Work instructions: Restate the lines word for word, from the first line of the records through the line containing "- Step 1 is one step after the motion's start". Leave out the pictures and anything after that line.

Data for this exercise:
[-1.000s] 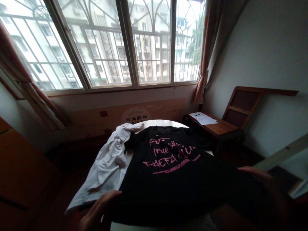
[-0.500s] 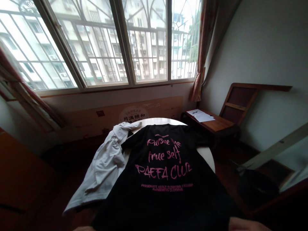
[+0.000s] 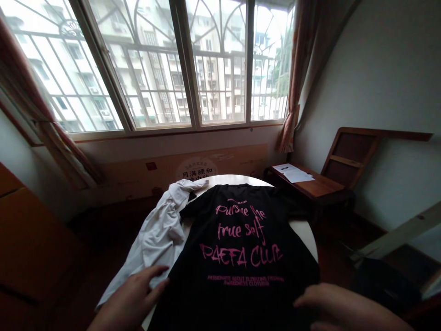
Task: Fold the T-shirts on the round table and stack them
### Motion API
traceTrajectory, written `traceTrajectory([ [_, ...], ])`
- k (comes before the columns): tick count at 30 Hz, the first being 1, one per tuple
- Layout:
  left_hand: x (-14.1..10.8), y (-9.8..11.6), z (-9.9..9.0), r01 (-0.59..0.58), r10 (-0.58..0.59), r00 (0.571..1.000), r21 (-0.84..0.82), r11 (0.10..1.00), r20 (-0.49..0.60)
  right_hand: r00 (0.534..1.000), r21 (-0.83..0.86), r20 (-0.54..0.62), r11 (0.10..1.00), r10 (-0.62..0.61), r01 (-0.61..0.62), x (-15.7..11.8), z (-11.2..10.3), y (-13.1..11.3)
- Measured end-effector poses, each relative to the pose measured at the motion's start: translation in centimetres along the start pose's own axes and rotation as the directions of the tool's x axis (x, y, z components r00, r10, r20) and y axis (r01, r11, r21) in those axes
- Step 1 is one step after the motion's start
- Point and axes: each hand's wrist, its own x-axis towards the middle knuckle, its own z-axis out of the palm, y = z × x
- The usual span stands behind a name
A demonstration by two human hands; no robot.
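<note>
A black T-shirt (image 3: 241, 239) with pink lettering lies spread over a round white table (image 3: 306, 234), its collar toward the window. Beside its left edge is my left hand (image 3: 138, 292), thumb and fingers apart, holding nothing, over the lower part of a rumpled white garment (image 3: 155, 234). That garment hangs off the table's left side. My right hand (image 3: 330, 301) is at the shirt's lower right edge with its fingers spread and nothing held; its lower fingers are cut off by the frame. The shirt's bottom hem is out of view.
Behind the table, a printed cardboard panel (image 3: 227, 161) stands beneath the barred window. A low wooden table (image 3: 320, 186) with white papers (image 3: 292, 173) is at the right, near a tilted wooden frame (image 3: 347, 147). An orange-brown cabinet (image 3: 24, 230) stands at the left.
Both hands have come up from the bottom edge into fuller view, their fingers now apart beside the shirt. The shirt's lower sides have drawn inward. The view has shifted slightly.
</note>
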Motion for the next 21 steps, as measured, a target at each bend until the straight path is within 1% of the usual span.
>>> traceTrajectory([
  [1, 2.5, 1.3, -1.2, 0.002, -0.001, 1.0, 0.039, 0.999, -0.024, 0.998, 0.019, 0.036, 0.999, -0.049, 0.048, 1.9, -0.9, -1.0],
  [2, 5.3, 2.4, -2.2, 0.008, -0.004, 0.999, 0.093, 0.996, -0.041, 0.992, 0.054, 0.043, 0.991, -0.122, 0.12, 4.0, -1.6, -1.8],
  [4, 10.7, 4.0, -3.3, 0.047, -0.02, 0.992, 0.221, 0.974, -0.123, 0.971, 0.135, 0.005, 0.963, -0.238, 0.235, 8.7, -2.1, -2.9],
  [5, 13.2, 4.4, -3.5, 0.065, -0.025, 0.988, 0.269, 0.961, -0.149, 0.961, 0.142, -0.055, 0.95, -0.273, 0.278, 11.0, -1.9, -3.1],
  [6, 15.4, 4.6, -3.3, 0.058, -0.01, 0.985, 0.271, 0.961, -0.174, 0.944, 0.13, -0.106, 0.937, -0.312, 0.324, 13.1, -1.5, -3.1],
  [8, 18.8, 4.4, -2.7, 0.053, -0.01, 0.983, 0.23, 0.972, -0.184, 0.916, 0.085, -0.155, 0.919, -0.369, 0.384, 16.4, -0.3, -2.5],
  [10, 21.0, 3.7, -2.0, 0.056, -0.025, 0.984, 0.168, 0.984, -0.179, 0.908, 0.054, -0.144, 0.913, -0.393, 0.404, 18.7, 0.9, -1.7],
  [12, 22.7, 2.9, -1.9, 0.068, -0.048, 0.98, 0.099, 0.993, -0.195, 0.914, 0.054, -0.116, 0.916, -0.389, 0.397, 20.3, 1.7, -1.0],
  [15, 25.1, 2.3, -2.9, 0.068, -0.078, 0.955, -0.046, 0.997, -0.286, 0.912, 0.101, -0.119, 0.909, -0.393, 0.405, 23.0, 2.3, -0.2],
  [16, 26.0, 2.2, -3.4, 0.059, -0.089, 0.942, -0.099, 0.993, -0.324, 0.912, 0.136, -0.138, 0.905, -0.386, 0.404, 24.3, 2.4, -0.1],
  [18, 27.9, 2.3, -4.4, 0.04, -0.112, 0.914, -0.188, 0.981, -0.39, 0.926, 0.265, -0.169, 0.889, -0.339, 0.373, 27.6, 2.3, -0.1],
  [20, 29.7, 2.6, -5.4, 0.028, -0.125, 0.892, -0.223, 0.974, -0.434, 0.953, 0.421, -0.181, 0.857, -0.243, 0.298, 31.6, 2.0, -0.5],
  [21, 30.5, 2.8, -5.8, 0.026, -0.123, 0.885, -0.216, 0.976, -0.449, 0.963, 0.468, -0.191, 0.845, -0.188, 0.258, 33.6, 1.8, -0.9],
])
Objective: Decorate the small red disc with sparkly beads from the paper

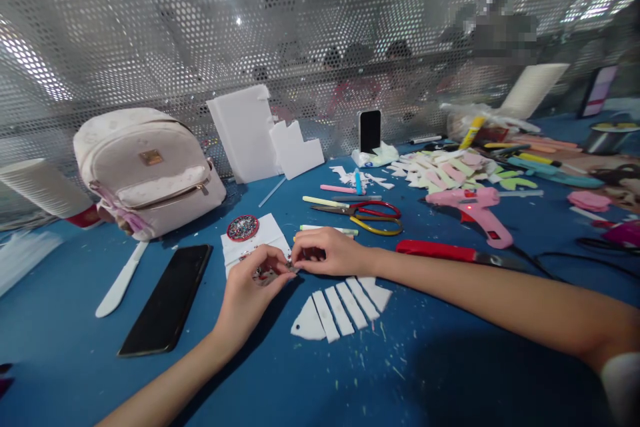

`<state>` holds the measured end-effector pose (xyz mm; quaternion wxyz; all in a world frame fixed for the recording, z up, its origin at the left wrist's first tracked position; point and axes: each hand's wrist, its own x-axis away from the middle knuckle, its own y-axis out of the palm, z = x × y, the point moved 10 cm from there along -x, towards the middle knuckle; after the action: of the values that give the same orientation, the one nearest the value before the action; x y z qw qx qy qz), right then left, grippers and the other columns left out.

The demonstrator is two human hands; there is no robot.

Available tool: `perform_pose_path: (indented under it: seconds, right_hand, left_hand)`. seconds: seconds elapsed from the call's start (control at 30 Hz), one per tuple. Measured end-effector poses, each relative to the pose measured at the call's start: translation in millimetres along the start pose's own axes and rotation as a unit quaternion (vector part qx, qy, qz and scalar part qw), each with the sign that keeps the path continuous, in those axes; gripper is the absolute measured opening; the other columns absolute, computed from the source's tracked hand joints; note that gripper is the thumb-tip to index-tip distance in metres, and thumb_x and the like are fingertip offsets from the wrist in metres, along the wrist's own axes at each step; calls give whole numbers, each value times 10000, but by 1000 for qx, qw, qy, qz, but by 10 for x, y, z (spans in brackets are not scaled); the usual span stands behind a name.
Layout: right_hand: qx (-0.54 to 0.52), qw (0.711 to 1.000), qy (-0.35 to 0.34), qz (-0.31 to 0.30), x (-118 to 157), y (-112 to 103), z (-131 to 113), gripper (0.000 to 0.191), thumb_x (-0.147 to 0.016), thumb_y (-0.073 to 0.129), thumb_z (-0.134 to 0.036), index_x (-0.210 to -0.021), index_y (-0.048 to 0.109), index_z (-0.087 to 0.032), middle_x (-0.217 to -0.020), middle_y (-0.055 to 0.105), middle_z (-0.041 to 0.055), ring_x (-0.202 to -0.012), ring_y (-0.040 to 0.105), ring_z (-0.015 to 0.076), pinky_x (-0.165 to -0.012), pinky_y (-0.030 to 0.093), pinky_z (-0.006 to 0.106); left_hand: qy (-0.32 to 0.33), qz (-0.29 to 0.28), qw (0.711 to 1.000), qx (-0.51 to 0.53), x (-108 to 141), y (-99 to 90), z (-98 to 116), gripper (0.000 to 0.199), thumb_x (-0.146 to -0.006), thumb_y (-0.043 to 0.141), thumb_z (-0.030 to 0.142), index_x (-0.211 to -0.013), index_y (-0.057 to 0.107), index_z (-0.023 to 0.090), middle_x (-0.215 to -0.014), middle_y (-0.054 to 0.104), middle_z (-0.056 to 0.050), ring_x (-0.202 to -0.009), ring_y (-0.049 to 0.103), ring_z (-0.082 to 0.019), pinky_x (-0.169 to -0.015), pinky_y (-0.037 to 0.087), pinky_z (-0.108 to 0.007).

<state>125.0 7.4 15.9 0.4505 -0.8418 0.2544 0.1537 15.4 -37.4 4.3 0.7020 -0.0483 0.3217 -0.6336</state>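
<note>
My left hand [254, 281] and my right hand [327, 252] meet over the lower edge of a white paper sheet [273, 230]. Both are closed in a pinch, fingertips nearly touching, on something too small to make out. Small dark and red bits lie on the paper around the fingers. On its upper part rests a round red-rimmed dish [243, 228] filled with tiny speckled pieces. Just below my right hand lies a white fish shape [337, 310] cut into several strips, with a dark eye dot on its head piece.
Left are a black phone [167, 300], a white plastic knife [120, 283] and a pale backpack [150, 173]. Scissors [370, 212], a red-handled tool [435, 250] and a pink glue gun [475, 210] with its cable lie right. Behind are foam scraps [445, 170] and white boards [245, 133].
</note>
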Motion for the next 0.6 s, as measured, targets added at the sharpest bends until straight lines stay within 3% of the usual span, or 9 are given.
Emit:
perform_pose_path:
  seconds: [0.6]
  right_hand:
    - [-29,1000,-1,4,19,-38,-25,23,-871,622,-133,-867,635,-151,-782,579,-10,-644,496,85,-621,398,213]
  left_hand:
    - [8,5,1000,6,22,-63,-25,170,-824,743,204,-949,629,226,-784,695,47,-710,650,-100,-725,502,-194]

Written response:
[-1.000s] 
[-0.500s] 
[+0.000s] 
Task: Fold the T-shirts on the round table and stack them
### Motion API
traceTrajectory, written `traceTrajectory([ [_, ...], ])`
- k (comes before the columns): tick count at 30 Hz, the first being 1, one per tuple
- Layout:
  left_hand: x (-14.1..10.8), y (-9.8..11.6), z (-9.9..9.0), r01 (-0.59..0.58), r10 (-0.58..0.59), r00 (0.571..1.000), r21 (-0.84..0.82), r11 (0.10..1.00), r20 (-0.49..0.60)
  right_hand: r00 (0.534..1.000), r21 (-0.83..0.86), r20 (-0.54..0.62), r11 (0.10..1.00), r10 (-0.62..0.61), r01 (-0.61..0.62), x (-15.7..11.8), z (-11.2..10.3), y (-13.1..11.3)
- Measured end-effector poses, each relative to the pose measured at the motion's start: translation in centimetres along the start pose's own axes and rotation as the directions of the tool's x axis (x, y, z components r00, r10, r20) and y axis (r01, r11, r21) in those axes
- Step 1 is one step after the motion's start

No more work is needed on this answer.